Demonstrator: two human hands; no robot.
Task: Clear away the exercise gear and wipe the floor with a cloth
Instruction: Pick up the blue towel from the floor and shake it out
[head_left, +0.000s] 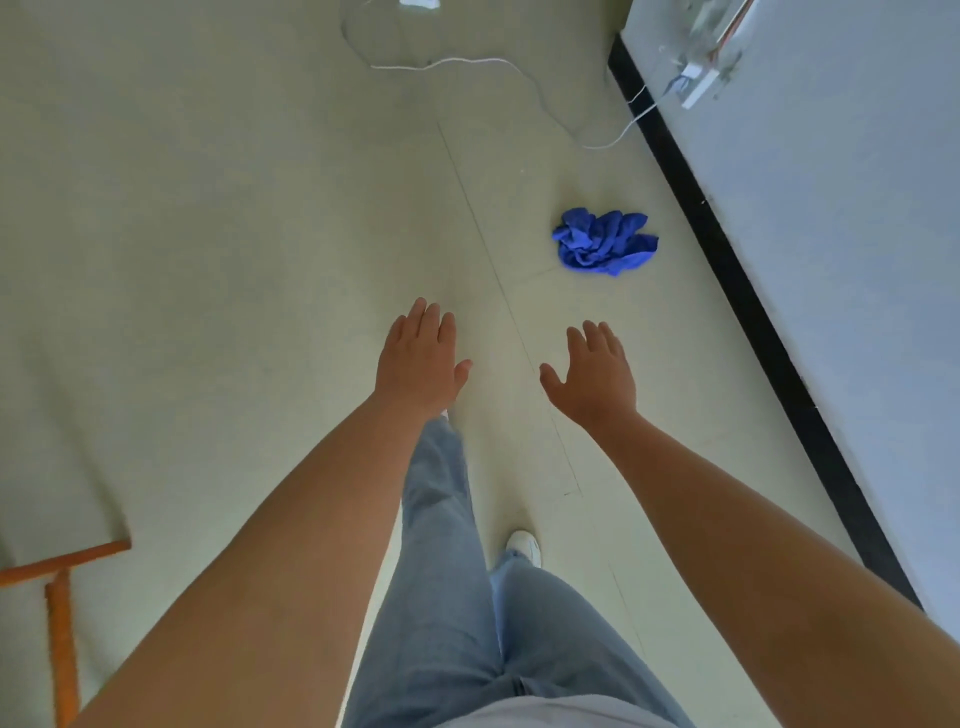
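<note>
A crumpled blue cloth (605, 241) lies on the pale floor (260, 234), near the wall on the right. Both my arms reach forward over the floor. My left hand (421, 364) is held out flat with straight fingers and holds nothing. My right hand (595, 376) is likewise spread and empty, below and slightly left of the cloth, well apart from it. No exercise gear shows in this view.
A grey wall (831, 234) with a black skirting strip (727, 260) runs along the right. A white cable (519, 67) trails over the floor at the top. An orange wooden frame (62, 597) stands at the lower left. My legs in jeans and a white shoe (524, 545) are below.
</note>
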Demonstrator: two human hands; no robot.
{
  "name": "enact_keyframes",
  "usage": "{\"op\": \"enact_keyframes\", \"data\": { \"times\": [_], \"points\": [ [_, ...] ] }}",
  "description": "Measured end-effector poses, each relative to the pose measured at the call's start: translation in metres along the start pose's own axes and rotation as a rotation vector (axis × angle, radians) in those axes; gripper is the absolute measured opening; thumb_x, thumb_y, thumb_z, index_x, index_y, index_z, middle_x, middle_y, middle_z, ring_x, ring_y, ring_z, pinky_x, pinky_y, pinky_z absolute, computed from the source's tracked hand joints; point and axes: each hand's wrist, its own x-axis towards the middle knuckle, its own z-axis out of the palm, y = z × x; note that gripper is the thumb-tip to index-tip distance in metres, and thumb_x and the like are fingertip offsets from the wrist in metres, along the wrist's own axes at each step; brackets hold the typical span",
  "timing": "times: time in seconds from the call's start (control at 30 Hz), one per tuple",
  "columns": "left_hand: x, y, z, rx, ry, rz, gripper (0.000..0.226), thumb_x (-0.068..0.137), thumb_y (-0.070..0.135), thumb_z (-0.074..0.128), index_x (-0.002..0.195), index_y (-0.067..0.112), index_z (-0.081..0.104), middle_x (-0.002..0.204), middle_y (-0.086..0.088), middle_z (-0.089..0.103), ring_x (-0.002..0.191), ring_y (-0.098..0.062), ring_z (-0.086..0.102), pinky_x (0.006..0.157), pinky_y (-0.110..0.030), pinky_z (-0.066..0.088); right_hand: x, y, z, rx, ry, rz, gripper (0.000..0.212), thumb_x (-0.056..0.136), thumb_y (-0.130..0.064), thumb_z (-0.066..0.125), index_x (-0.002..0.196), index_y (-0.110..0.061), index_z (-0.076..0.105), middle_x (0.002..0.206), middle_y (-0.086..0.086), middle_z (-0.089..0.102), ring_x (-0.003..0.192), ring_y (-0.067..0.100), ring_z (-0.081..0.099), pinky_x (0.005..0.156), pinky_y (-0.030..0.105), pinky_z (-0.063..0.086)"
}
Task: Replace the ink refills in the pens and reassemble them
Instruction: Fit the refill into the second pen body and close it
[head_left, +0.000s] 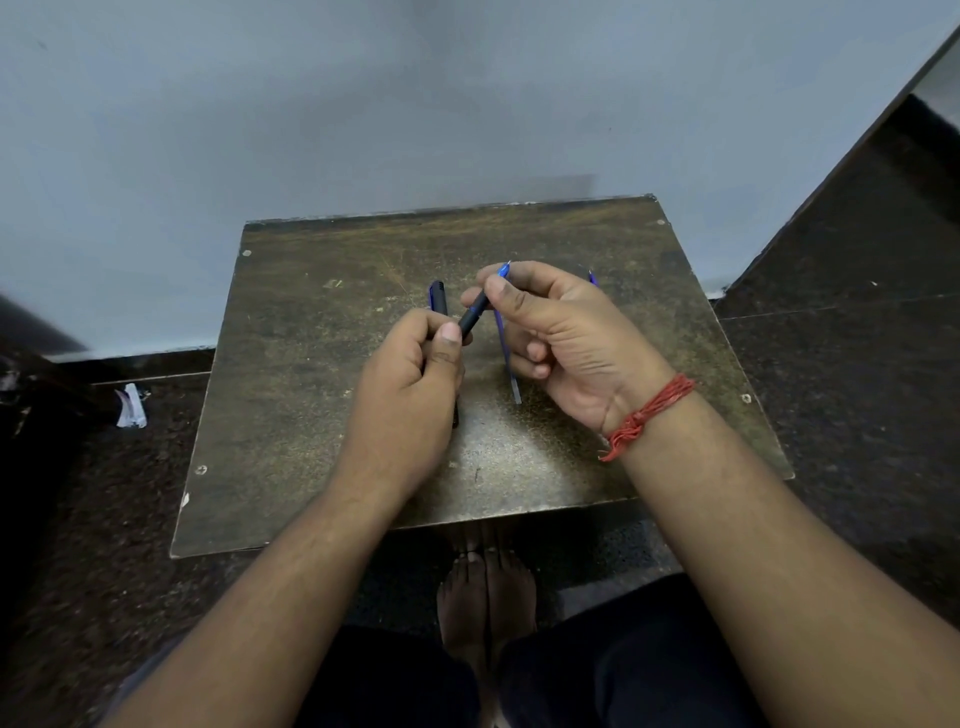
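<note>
Both hands hold one dark pen (474, 317) slanted above the small brown table (311, 395). My left hand (410, 395) is closed around its lower barrel. My right hand (566, 338) pinches the upper grip section, where a blue tip (504, 270) pokes out past the fingers. A thin blue refill (506, 358) runs down from under my right fingers toward the tabletop; I cannot tell if it rests on the table. Another dark pen (438, 296) with a blue clip lies behind my left hand. A small blue piece (592, 279) shows beyond my right hand.
The table stands against a pale wall (363, 104) on a dark speckled floor (857, 364). A crumpled white scrap (131, 406) lies on the floor to the left. Bare feet (485, 597) and dark-clothed knees are just below the table's near edge.
</note>
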Motion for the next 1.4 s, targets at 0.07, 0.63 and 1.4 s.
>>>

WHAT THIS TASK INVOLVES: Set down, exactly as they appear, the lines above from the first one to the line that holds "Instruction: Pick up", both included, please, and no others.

WRITTEN ANSWER:
Demonstrator: two human hands; no robot.
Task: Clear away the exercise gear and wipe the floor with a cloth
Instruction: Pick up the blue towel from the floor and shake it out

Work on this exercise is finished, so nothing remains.